* Directions
Each record must be output exactly and in full.

(Records drawn from a dataset)
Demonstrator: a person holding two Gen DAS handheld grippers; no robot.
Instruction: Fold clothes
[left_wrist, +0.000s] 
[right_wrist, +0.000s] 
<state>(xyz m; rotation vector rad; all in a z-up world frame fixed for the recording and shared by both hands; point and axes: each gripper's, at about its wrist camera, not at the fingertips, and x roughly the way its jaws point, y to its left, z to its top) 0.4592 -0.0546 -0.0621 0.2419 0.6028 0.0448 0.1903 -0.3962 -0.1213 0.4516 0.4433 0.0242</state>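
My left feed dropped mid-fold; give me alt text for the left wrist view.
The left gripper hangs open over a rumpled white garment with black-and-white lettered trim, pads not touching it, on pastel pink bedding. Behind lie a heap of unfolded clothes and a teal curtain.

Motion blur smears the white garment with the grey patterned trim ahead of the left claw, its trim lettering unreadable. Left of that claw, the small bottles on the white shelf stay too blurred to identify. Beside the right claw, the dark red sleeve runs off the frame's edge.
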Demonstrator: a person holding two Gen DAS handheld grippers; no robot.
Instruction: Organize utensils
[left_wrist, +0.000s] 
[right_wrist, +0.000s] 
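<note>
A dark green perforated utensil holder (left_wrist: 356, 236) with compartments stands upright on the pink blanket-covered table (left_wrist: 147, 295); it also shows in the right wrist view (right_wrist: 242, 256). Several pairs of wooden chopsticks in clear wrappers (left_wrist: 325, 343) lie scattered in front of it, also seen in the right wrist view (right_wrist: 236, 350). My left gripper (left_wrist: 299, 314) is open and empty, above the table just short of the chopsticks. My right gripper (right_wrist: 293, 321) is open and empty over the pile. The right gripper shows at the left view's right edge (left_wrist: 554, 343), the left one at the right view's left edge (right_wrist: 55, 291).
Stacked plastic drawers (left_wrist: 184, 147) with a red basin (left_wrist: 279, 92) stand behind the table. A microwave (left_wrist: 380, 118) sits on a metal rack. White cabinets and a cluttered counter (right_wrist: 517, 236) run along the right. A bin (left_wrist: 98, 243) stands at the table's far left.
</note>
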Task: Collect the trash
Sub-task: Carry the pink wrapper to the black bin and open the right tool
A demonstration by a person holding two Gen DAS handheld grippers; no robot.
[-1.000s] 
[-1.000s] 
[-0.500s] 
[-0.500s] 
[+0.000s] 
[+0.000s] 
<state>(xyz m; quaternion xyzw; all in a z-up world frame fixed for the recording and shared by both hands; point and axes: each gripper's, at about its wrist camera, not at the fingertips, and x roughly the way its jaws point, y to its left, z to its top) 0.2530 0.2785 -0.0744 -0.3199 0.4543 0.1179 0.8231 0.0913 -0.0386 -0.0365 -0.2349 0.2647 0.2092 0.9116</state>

* Response to this exercise
Demonstrator: a person holding two Gen DAS handheld grippers; no robot.
Instruction: Fold clothes
[left_wrist, +0.000s] 
[right_wrist, +0.000s] 
<state>(xyz m; rotation vector rad; all in a z-up world frame fixed for the recording and shared by both hands; point and axes: each gripper's, at about its wrist camera, not at the fingertips, and x roughly the way its jaws point, y to its left, z to its top) 0.4592 -0.0546 -0.0621 0.2419 0.6028 0.0448 0.1903 -0.3962 -0.1213 0.4516 0.4433 0.0242</state>
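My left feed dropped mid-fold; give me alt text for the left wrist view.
The left gripper hangs open over a rumpled white garment with black-and-white lettered trim, pads not touching it, on pastel pink bedding. Behind lie a heap of unfolded clothes and a teal curtain.

Motion blur smears the white garment with the grey patterned trim ahead of the left claw, its trim lettering unreadable. Left of that claw, the small bottles on the white shelf stay too blurred to identify. Beside the right claw, the dark red sleeve runs off the frame's edge.
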Demonstrator: a person holding two Gen DAS handheld grippers; no robot.
Instruction: Organize utensils
[left_wrist, +0.000s] 
[right_wrist, +0.000s] 
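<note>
A dark green perforated utensil holder (left_wrist: 356, 236) with compartments stands upright on the pink blanket-covered table (left_wrist: 147, 295); it also shows in the right wrist view (right_wrist: 242, 256). Several pairs of wooden chopsticks in clear wrappers (left_wrist: 325, 343) lie scattered in front of it, also seen in the right wrist view (right_wrist: 236, 350). My left gripper (left_wrist: 299, 314) is open and empty, above the table just short of the chopsticks. My right gripper (right_wrist: 293, 321) is open and empty over the pile. The right gripper shows at the left view's right edge (left_wrist: 554, 343), the left one at the right view's left edge (right_wrist: 55, 291).
Stacked plastic drawers (left_wrist: 184, 147) with a red basin (left_wrist: 279, 92) stand behind the table. A microwave (left_wrist: 380, 118) sits on a metal rack. White cabinets and a cluttered counter (right_wrist: 517, 236) run along the right. A bin (left_wrist: 98, 243) stands at the table's far left.
</note>
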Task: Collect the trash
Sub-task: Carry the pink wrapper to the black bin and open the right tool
A demonstration by a person holding two Gen DAS handheld grippers; no robot.
[-1.000s] 
[-1.000s] 
[-0.500s] 
[-0.500s] 
[+0.000s] 
[+0.000s] 
<state>(xyz m; quaternion xyzw; all in a z-up world frame fixed for the recording and shared by both hands; point and axes: each gripper's, at about its wrist camera, not at the fingertips, and x roughly the way its jaws point, y to its left, z to its top) 0.2530 0.2785 -0.0744 -0.3199 0.4543 0.1179 0.8231 0.0913 -0.0386 -0.0365 -0.2349 0.2647 0.2092 0.9116</state>

The answer has been supplied in full.